1.4.0 stored procedures had bug a which prevented the rolling back of certain stored procedures. That bug has been patched, with a one line change the the code in the 1.4.0 version of the stored procedures.

In Summary:

Components to be upgraded:

org-srs-pipeline-sp-1.4.0 -> org-srs-pipeline-sp-1.4.0.1

Related Jira Issues:

https://jira.slac.stanford.edu/browse/PII-419
https://jira.slac.stanford.edu/browse/SSC-310

Backward Compatibility:

No backward compatibility issues will occur.

Upgrade Procedure:

  • Stop pipeline
  • Upload stored procedures (~ 2 minutes)
  • Start pipeline

Back-out Procedure:

The current version can be restored if needed.

Motivation:

1.4.0 has been a unification and refactoring of code between the 1.4 branch and the 1.3 branch.  The 1.4 branch was originally split off for support of EXO and other experiments, but features were added to the 1.3 branch that weren't propagated to the 1.4 branch.  These features and bug fixes have been merged between the two branches.  Furthermore, from Fermi's perspective, we have completely divorced the pipeline from glast now.

The proposed date for the request is the 18th of January (a Wednesday)

In Summary:
  • The 1.4.0 release includes a new interfaces for scripts.  It also has some fixes in the original interface where certain methods weren't implemented correctly.
  • The mentioned naming changes (glast to srs), and a move to Subversion
  • The stored procedures have been split out to be their own module as well.
  • Jython has been upgraded to 2.5 from 2.1
  • Maintainability! 

Components to be upgraded:

The 1.4.0 branch affects multiple modules in different ways.  For most modules, this means simply that we had to edit the import statements to import from the correct namespace (now org.srs.pipeline.*).  For others, like the runquality and datacatalog plugins, we had to modify a file in META-INF that denotes the plugin.  Similarly, we also updated org-glast-jobcontrol to be org-srs-jobcontrol.

Here is a list of the changes that will occur:

  • Stored Procedures for the Pipeline (new module split out of the Pipeline server): Stored procedures updated with new naming, moved into subversion.
  • Client:
    • org-glast-pipeline-client-1.0.2.jar -> org-srs-pipeline-client-1.1.0.jar
  • Plugins: 
    • org-glast-datacat-client-2.3.2.jar -> org-srs-datacat-client-2.4.0.jar
    • org-glast-datacat-sp-2.2.1-.jar -> org-srs-datacat-client-sp-2.2.2.jar
    • org-glast-runquality-jar-1.3.4.jar -> org-glast-runquality-jar-1.4.0.jar
    • org-glast-historyprocessing-1.0-SNAPSHOT.jar - > org-glast-historyprocessing-1.0.jar
  • Web: Pipeline front end is affected through the update to the pipeline client
    • org-glast-pipeline-web-2.8.5.jar -> org-srs-pipeline-web-3.0.0.jar
  • JobControl:  JobControl has also been moved to srs naming and subversion.
    • org-glast-jobcontrol-1.10.jar -> org-srs-jobcontrol-2.0.0.jar

Related Jira Issues:

https://jira.slac.stanford.edu/browse/PII/fixforversion/12283
https://jira.slac.stanford.edu/browse/SSC-308

Backward Compatibility:

No known compatibility issues should arise with this release.

Upgrade Procedure:

?Migrating Pipeline II systems from 1.3 to 1.4

The procedure is somewhat complicated, but most of these procedures are executed while the pipeline is online.  I expect the upgrade of prod to be able to successfully be completed within 15 minutes.

Back-out Procedure:

The current version can be restored if needed.

Motivation:

  • The 1.3.6 release includes features that will allow Level-1 processing to move off of the AFS buffer machines and onto XRootD. This will allow for increased performance and reliability.
  • There is also a minor bug-fix which addresses a problem with incorrect pipeline-file versions being retrieved during rollback operations.

Components affected:

The 1.3.6 release is a new version of the org-pipeline-server module only.
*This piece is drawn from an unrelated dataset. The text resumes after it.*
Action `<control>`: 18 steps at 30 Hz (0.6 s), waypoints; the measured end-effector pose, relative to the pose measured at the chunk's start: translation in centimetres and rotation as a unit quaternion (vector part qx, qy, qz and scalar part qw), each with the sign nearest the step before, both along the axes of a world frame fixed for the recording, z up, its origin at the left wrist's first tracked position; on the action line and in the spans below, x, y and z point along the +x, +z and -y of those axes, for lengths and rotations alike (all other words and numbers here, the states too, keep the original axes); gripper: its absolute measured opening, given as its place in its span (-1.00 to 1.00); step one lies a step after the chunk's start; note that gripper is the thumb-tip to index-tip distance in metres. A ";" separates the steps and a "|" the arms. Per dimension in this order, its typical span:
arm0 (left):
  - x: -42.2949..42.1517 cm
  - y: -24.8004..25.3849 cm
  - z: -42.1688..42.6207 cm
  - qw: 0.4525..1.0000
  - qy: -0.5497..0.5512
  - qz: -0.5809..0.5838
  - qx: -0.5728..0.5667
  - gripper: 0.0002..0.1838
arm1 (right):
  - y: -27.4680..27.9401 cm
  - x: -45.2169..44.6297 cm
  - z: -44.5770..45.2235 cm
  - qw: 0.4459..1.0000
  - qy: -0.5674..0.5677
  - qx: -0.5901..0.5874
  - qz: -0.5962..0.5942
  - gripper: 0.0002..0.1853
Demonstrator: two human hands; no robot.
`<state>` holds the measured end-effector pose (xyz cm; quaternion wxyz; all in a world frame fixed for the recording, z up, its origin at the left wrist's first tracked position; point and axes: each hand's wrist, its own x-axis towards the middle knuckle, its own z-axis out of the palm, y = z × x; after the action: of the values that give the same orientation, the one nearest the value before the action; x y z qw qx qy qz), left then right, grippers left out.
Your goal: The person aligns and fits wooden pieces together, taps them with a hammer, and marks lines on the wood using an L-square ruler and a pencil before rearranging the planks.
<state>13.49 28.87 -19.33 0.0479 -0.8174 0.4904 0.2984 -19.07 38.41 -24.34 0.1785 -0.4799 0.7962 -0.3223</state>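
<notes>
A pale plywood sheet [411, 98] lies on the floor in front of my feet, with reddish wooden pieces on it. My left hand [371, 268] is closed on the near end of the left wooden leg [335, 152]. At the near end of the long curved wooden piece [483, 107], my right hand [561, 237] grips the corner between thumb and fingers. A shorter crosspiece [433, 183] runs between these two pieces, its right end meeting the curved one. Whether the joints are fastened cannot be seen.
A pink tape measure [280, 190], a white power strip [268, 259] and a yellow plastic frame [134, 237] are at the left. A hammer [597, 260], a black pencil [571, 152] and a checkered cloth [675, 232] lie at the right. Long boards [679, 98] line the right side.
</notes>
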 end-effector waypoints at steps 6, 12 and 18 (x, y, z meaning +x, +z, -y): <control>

No dependent libraries have changed and there are no database structure or stored procedure changes.

Related Jira Issues:

https://jira.slac.stanford.edu/browse/SSC-268

https://jira.slac.stanford.edu/browse/PII/fixforversion/12140

Backward Compatibility:

The release is fully backward compatible. Although the 1.3.6 release involves new features added to the jython-scriptlet and variable-expression-parsing interfaces, all previous features remain available.

Upgrade Procedure:

The upgrade requires only a simple restart of the pipeline server application.

Back-out Procedure:

If problems are discovered in the 1.3.6 release, the current release version (1.3.5) can be restored with a simple restart of the pipeline server application. However, any new tasks using the functionality available in 1.3.6 will fail to execute if a back-out of the new version is performed.

Computing Newsletter 200912

Computing Newsletter

Disk Space

We continue to add about 5TB of new data a week bringing the total size of LAT data at SLAC to 600TB (400TB Level 1 output, 180TB MC and 20TB reprocessed data). 4 new file 30TB servers arrived at SLAC on Monday and hopefully by the time you are reading this the first one will have been installed averting the need to store older data only on tape. Although the LAT data is all kept on raid arrays with multiple redundant drives we have also acquired an additional 250TB of tapes so that we can continue to keep all data backed up in case of unanticipated disk problems.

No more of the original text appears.